My story is different. I got sick and stayed sick. I went through the acute phase — the lights flashing, emergency, what-the-hell-happened-to-me stage — and matriculated to the chronic phase. This is where I've been for fifteen years. This is the second phase, where you get accustomed to a whole new life of coexistence with your illness.
But there's more to illness than just a stretch between acute sickness and a dirt nap. Millions of us, people with cancer, lupus, MS, Parkinson's, sarcoidosis, fibromyalgia, Crohn's, cystic fibrosis, and many other diseases will live for years with invisible but persistent illness. Whether it's the miracle of modern medicine or the luck of the draw, we are fated to have to find a way to live for decades with an incurable condition. How about a new name for this stage of life? We've gone beyond chronic into something else. I don't want to make this sound too rosy, because this stage of illness isn't really what you'd call thriving. But it's more than just treading water. I'm not healthy and I never will be, but I'm not hanging by the skin of my teeth either. (What the hell does that even mean, anyway? It's a Bible quote, and unfortunately the author didn't provide a footnote.*)

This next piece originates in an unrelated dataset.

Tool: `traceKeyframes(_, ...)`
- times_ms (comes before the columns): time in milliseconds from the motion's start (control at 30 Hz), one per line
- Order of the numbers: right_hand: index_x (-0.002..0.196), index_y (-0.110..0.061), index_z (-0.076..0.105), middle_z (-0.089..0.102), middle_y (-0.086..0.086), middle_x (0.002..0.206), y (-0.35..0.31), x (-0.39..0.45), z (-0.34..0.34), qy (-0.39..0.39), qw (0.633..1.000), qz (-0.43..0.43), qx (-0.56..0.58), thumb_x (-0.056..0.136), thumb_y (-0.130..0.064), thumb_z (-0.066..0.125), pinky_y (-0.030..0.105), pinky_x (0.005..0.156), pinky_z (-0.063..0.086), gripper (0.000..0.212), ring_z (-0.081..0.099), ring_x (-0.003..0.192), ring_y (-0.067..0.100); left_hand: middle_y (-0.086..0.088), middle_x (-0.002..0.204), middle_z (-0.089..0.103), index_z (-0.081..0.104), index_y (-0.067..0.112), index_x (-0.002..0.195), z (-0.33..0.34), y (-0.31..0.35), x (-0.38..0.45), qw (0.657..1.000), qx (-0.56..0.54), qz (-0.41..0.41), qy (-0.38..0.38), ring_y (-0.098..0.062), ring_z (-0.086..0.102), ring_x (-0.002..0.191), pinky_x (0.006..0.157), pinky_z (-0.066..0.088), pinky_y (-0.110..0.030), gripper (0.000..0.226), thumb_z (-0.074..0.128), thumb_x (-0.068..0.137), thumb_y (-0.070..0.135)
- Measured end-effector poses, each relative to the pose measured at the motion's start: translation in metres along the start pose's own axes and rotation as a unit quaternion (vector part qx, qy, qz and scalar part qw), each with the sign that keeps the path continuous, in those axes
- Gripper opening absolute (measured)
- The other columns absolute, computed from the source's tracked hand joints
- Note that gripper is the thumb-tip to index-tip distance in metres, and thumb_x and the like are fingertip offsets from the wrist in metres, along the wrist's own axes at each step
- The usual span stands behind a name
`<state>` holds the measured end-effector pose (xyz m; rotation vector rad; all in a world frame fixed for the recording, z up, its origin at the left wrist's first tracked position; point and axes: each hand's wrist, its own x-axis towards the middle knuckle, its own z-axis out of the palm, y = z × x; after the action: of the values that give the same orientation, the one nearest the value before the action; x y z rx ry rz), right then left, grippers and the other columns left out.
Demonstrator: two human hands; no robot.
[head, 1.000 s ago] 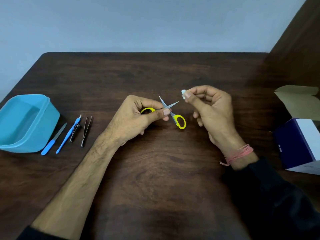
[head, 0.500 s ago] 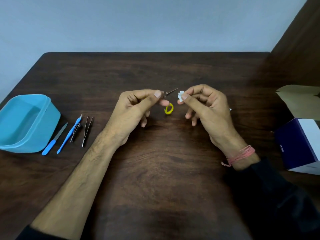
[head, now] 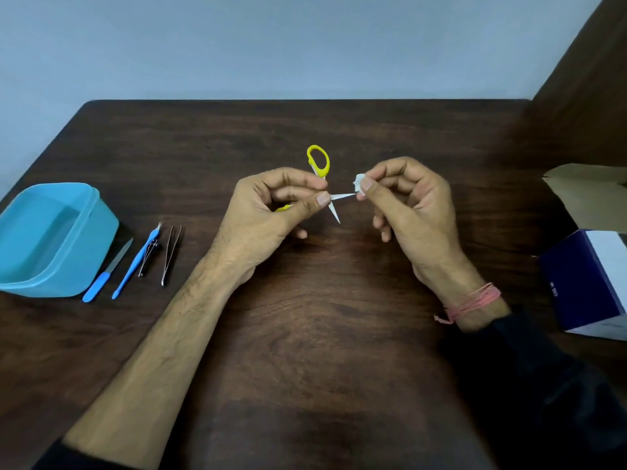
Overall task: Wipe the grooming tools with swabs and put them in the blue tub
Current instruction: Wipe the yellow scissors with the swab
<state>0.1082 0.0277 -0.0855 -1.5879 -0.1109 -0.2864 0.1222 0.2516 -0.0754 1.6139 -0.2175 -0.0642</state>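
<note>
- The left hand [head: 271, 205] pinches the scissors [head: 320, 171] near the pivot, above the bench [head: 305, 334]; blades spread, one yellow loop pointing away.
- The right hand [head: 407, 205] grips a white swab [head: 359, 182] at the tip of one blade.
- The blue tub [head: 54, 239] sits far left; just beside it lie a file [head: 108, 271], a blue pick [head: 135, 262], clippers [head: 149, 256] and tweezers [head: 171, 254].
</note>
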Motion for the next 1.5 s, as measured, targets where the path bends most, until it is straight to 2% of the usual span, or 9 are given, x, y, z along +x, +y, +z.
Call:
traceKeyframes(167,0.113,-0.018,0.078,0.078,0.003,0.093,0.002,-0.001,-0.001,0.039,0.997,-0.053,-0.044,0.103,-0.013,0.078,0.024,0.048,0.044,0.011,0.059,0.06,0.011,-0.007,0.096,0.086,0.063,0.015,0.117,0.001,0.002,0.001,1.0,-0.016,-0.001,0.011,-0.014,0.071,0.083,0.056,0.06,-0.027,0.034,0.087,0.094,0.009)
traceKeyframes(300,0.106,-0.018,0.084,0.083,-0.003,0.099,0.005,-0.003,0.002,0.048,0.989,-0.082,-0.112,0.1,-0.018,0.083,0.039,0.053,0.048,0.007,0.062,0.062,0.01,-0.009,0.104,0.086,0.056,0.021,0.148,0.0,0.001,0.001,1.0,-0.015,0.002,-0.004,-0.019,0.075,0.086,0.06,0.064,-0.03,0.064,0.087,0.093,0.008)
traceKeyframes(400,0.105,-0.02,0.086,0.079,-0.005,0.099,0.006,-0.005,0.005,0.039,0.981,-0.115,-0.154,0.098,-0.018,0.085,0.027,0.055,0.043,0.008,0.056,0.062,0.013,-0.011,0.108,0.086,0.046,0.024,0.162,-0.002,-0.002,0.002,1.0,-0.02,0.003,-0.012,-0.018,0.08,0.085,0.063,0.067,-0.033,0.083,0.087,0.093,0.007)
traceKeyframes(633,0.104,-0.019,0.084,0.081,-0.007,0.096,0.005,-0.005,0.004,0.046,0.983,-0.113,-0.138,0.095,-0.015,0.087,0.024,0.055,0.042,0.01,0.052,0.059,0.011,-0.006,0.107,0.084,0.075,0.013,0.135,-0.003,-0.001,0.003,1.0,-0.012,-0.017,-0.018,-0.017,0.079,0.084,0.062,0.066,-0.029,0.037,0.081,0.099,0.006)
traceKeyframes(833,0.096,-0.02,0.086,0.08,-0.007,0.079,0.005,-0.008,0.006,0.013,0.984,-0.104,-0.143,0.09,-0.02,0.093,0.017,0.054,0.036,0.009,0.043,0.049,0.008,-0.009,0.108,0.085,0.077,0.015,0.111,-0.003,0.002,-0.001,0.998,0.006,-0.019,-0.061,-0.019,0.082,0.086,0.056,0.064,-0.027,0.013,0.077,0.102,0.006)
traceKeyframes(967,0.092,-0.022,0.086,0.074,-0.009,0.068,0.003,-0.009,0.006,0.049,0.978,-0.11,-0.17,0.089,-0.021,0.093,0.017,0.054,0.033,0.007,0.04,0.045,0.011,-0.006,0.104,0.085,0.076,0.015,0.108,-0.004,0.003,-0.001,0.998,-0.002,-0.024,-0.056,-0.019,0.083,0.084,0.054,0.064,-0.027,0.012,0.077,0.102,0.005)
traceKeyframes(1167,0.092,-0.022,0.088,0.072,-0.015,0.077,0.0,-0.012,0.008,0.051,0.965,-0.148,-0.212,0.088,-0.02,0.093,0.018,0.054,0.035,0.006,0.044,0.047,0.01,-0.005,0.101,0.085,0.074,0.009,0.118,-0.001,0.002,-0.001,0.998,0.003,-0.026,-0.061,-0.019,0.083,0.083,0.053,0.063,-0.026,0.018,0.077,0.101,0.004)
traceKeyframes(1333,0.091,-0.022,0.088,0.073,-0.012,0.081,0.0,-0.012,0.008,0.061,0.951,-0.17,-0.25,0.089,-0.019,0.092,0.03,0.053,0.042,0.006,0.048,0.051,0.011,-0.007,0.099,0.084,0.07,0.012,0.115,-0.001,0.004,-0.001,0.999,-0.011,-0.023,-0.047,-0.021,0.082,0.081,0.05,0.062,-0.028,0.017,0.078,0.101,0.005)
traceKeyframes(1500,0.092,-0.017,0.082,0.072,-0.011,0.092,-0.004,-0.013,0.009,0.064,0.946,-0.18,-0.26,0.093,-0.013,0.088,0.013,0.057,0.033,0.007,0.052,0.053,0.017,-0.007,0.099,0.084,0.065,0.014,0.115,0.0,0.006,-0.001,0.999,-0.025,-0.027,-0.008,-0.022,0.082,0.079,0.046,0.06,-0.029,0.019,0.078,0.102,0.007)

I read an interview with the former Guns n' Roses bass player Duff McKagan, in which he said that life after getting sober was like "extra innings" — he'd abused his body so much with drugs and drinking that he "shouldn't be here." And it struck me that that's where I am now, even though I never went wild like my namesake did. I could have croaked, but here I am, playing in extra innings. In extra innings, the game could end suddenly, but you're still getting free baseball.
In the extra innings phase, you can learn from your life and live with vigor and generosity and gratitude. There is a belief that when you lose one sense, the other senses make up for it and become sharper, as in the old wives' tale that a blind person can hear a pin drop across the room.
Maybe in extra innings we discover new skills, such as patience and resilience, even as we accept that what we lost won't come back. I've lost my senses of touch and smell and partially my vision, but perhaps my heightened senses of humor and compassion will make up for it? My body is sick, but my spirit is thriving. Maybe in these extra innings we'll call it even?
Extra innings are a bonus. It's a challenge to accept that no matter how well I manage my illness, the symptoms and chronic pain will always be a part of my life. I may mourn for my old life, but now it's up to me to figure out what life I want to lead in extra innings.
When you play sandlot baseball, you flip a coin to see who gets that last time at bat. Flipping a coin goes back to ancient Rome. The head on the coin was the emperor, who was also a living god. If you got the head, god was with you. I won my coin flip. Amy didn't. She was thrown some curve balls, but she gave 110 percent to the very last inning. She was an all-star.
This chapter would have completely struck out with Amy, because another thing she couldn't stand were sports metaphors. I miss her still.